Anthropic has not announced a timeline for general availability — and given the framing, it seems unlikely Mythos Preview will ever be generally available in its current form. The more likely path:

  • Mythos Preview continues as an invitation-only model for Glasswing and verified security work
  • Cybersecurity safeguards currently in development get incorporated into future Claude Opus releases
  • Future Claude models gain some of Mythos’ capability at lower price points, with the safety stack that makes them appropriate for general use
  • A “Mythos” successor model — more capable still — becomes the next restricted frontier

This mirrors how the rest of the Claude family has evolved: capabilities that required frontier models a year ago are now standard in Sonnet and Haiku.

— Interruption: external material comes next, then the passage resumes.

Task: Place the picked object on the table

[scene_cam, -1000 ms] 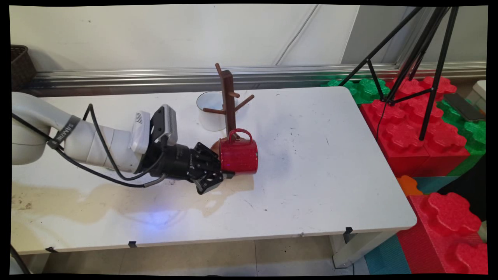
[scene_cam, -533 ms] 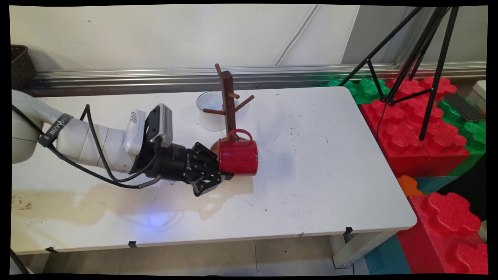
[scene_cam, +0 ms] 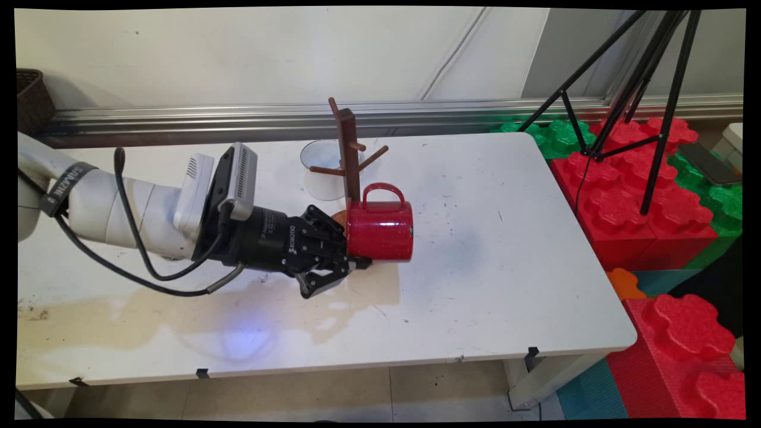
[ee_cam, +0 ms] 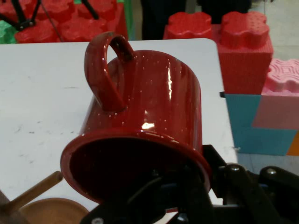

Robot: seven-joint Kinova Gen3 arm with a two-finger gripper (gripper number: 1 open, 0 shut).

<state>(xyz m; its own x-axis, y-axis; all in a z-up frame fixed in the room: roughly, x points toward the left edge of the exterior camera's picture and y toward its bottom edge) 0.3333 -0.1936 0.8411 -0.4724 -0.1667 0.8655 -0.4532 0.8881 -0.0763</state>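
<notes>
white table [scene_cam: 487,249] spreads below the wall, stained tan along its near left side. just above it the gripper [scene_cam: 351,261] is clenched on the rim of a red mug [scene_cam: 380,230], lying sideways, mouth toward the gripper, base pointing right, handle up, its inside dark. beyond stand a wooden mug tree [scene_cam: 351,160] and a white cup [scene_cam: 321,169].
</notes>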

The frontier keeps moving. Mythos is today’s frontier.


Further Reading

Official Anthropic Sources

Background on AI in Cybersecurity

Dual-Use AI and Policy


Claude Mythos is the clearest signal yet that frontier AI capabilities are outpacing the safety infrastructure needed to deploy them broadly. Anthropic’s choice to restrict it rather than release it is either responsible restraint or an elaborate delay — probably both. Either way, the gap between what the most capable AI can do and what the public has access to just got measurably wider.